President Trump isn't much of an outdoorsman, aside from golf.
But maybe more than any president since Teddy Roosevelt, he understands the importance of others getting outside to boat, hunt, fish, shoot, and hike and their demands for access to federal lands and waterways.
"He's basically said, 'Git-R-Done,'" said Interior Secretary David Bernhardt, who is spearheading the opening of 1.4 million acres and elimination of 7,500 regulations limiting access.
"The president fundamentally gets that hunters and anglers are the true conservationists in our society. He understands that history and that we need to act in efforts to expand hunting and fishing while at the same time being respectful of private land rights, respectful of state law," added Bernhardt.
It's great to be in #Ohio today announcing our plans to significantly expand access and opportunities for #hunting and #fishing in this country! I had a fantastic time with scouts from Perrysburg Troop 167 at Ottawa National Wildlife Refuge to kick things off! @USFWS @boyscouts pic.twitter.com/95CQByILMu— Secretary David Bernhardt (@SecBernhardt) June 5, 2019
The campaign to open access to the outdoors is a personal one for Bernhardt.
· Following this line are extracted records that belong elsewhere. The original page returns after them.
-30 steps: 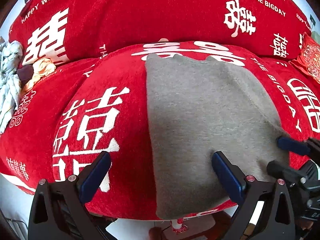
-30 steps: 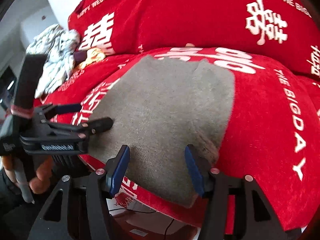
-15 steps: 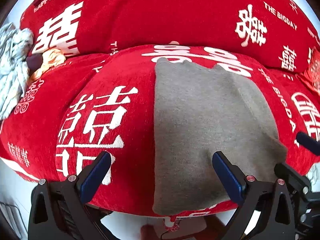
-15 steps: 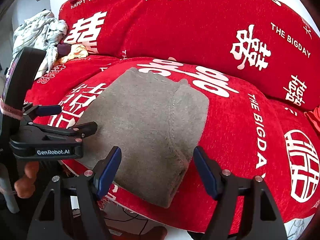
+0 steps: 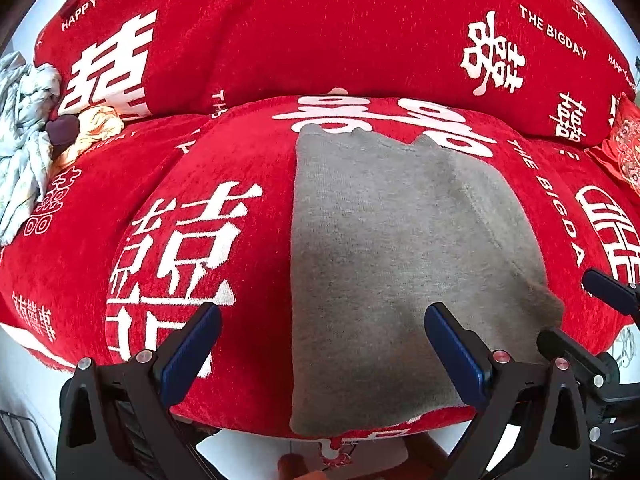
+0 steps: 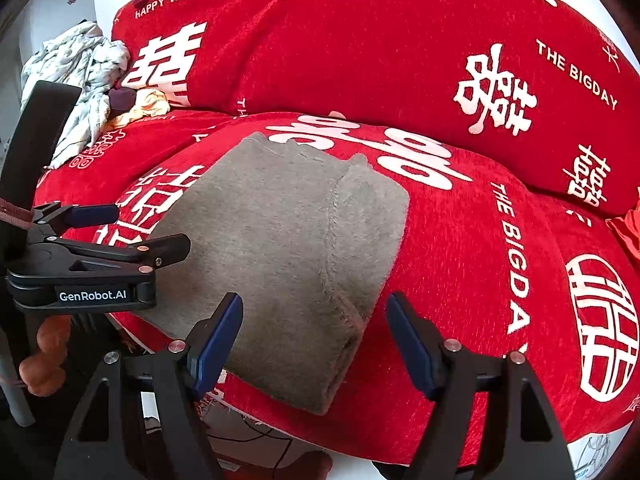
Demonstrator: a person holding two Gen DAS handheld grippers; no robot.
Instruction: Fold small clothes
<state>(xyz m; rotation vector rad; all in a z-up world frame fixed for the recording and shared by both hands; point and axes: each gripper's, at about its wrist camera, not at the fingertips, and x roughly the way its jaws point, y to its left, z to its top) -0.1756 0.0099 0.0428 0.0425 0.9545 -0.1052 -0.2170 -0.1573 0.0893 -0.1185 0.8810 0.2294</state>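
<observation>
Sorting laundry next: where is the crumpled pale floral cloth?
In both views the floral cloth lies far left on the red sofa, beside a yellow garment.

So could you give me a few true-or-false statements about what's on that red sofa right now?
1. The gray garment lies folded flat on the red seat cushion. True.
2. The right gripper is clamped on the garment. False: its jaws are open and hold nothing.
3. The left gripper is open. True.
4. A blue towel covers the garment. False: nothing lies on it.
5. A heap of crumpled clothes sits at the sofa's left end. True.
</observation>
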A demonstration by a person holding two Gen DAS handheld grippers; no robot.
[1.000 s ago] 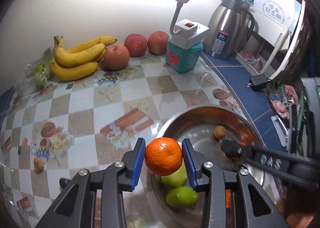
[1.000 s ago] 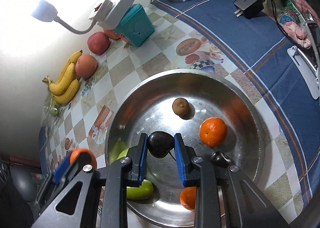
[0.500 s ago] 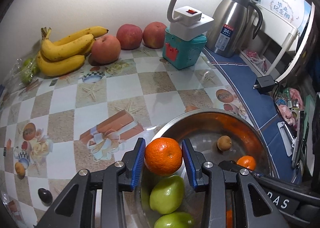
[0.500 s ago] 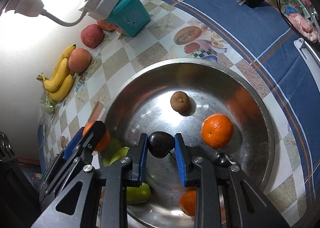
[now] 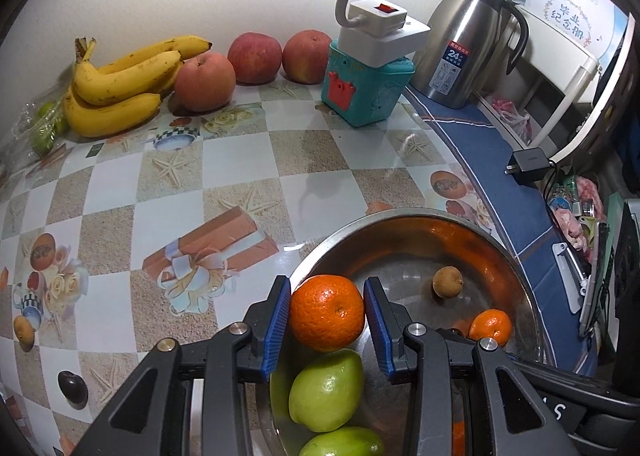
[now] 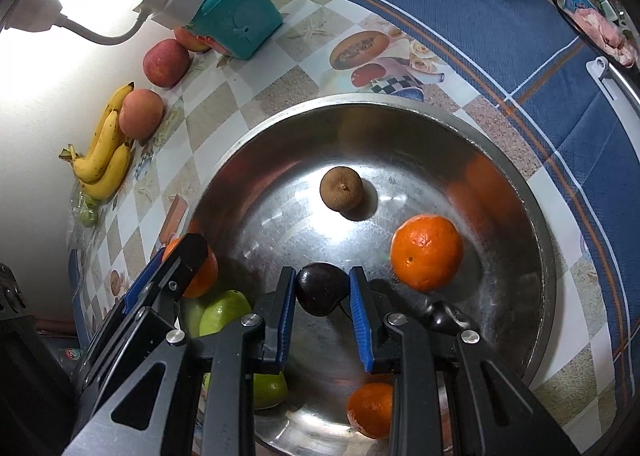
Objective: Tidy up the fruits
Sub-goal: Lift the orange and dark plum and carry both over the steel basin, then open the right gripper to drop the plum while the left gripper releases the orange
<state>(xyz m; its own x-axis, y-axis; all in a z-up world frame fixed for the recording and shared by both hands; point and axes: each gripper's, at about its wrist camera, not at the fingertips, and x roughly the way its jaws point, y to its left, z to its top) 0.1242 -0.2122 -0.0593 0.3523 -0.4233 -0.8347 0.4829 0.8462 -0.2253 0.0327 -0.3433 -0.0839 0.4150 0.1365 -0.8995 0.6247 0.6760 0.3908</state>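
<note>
The left gripper [image 5: 326, 318] has its blue fingers [image 5: 277, 326] clamped on a mandarin orange [image 5: 326, 312], one pad on each side. It holds the fruit over the near rim of the steel bowl [image 5: 516, 268], just above two green fruits [image 5: 326, 392] that lie against the bowl's left wall. A second ago the same orange hung over the bowl's edge with the bowl lower in that view; since then the left gripper has come down and the bowl fills more of the picture.

The right gripper [image 6: 322, 296] has its fingers [image 6: 286, 316] drawn narrow around a dark plum [image 6: 320, 288], its thin stalk showing beside the right pad. The plum is above the bowl's floor near the middle; whether it touches the metal cannot be told. Compared with a second ago the grip looks unchanged, but the right gripper has sunk closer to the bowl.

Inside the bowl lie a small brown fruit [image 6: 341, 189], a loose orange [image 6: 426, 252] just right of the plum, and another orange [image 6: 370, 410] partly hidden under the right gripper's frame. None of these has shifted.

On the checked table [image 5: 240, 159] outside the bowl, a second dark plum [image 5: 73, 388] sits at the near left. Along the wall are a bunch of bananas [image 5: 120, 83], three apples [image 5: 205, 83], a teal box [image 5: 366, 91] bearing a white lamp base [image 5: 380, 35], and a steel flask [image 5: 464, 51] on the blue cloth [image 5: 496, 183].
</note>
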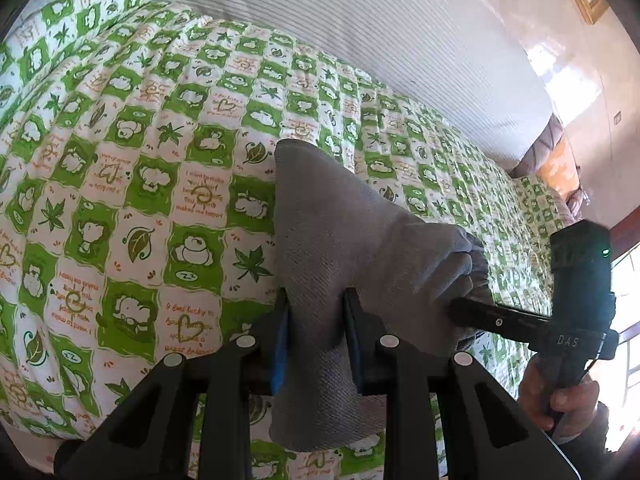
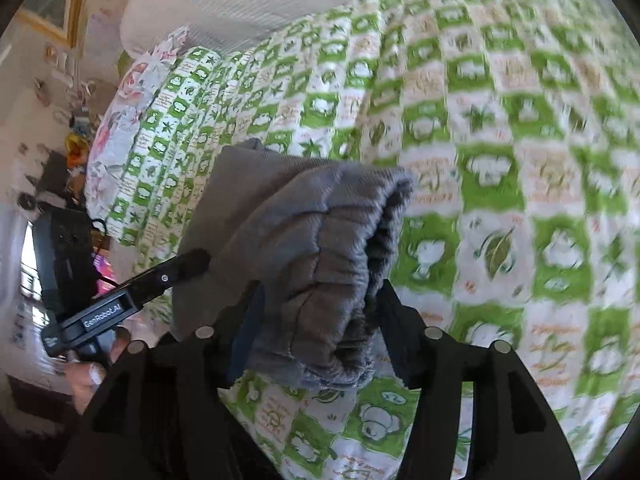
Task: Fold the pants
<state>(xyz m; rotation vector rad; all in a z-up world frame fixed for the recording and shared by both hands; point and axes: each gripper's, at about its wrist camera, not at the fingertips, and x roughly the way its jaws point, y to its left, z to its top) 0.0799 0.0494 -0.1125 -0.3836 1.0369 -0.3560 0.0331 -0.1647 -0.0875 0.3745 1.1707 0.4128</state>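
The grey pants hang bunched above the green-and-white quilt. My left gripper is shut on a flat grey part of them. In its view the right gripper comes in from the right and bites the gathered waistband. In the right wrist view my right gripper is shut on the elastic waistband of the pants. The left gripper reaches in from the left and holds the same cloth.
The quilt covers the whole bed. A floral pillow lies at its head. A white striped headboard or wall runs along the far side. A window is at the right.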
In an interview, he said that living next to federal land as a kid in western Colorado helped shaped his life.
"Having those opportunities to succeed and fail made me more confident and made me more willing to accept challenges," said Bernhardt. "If I lived somewhere where my parents had to drive 300 miles for me to hunt or fish, it wouldn't have happened at all, though that might have been a lot better for my grades."
When he had young children in his first tour at Interior under former President George W. Bush, then-Secretary Dirk Kempthorne advised him to get a boat.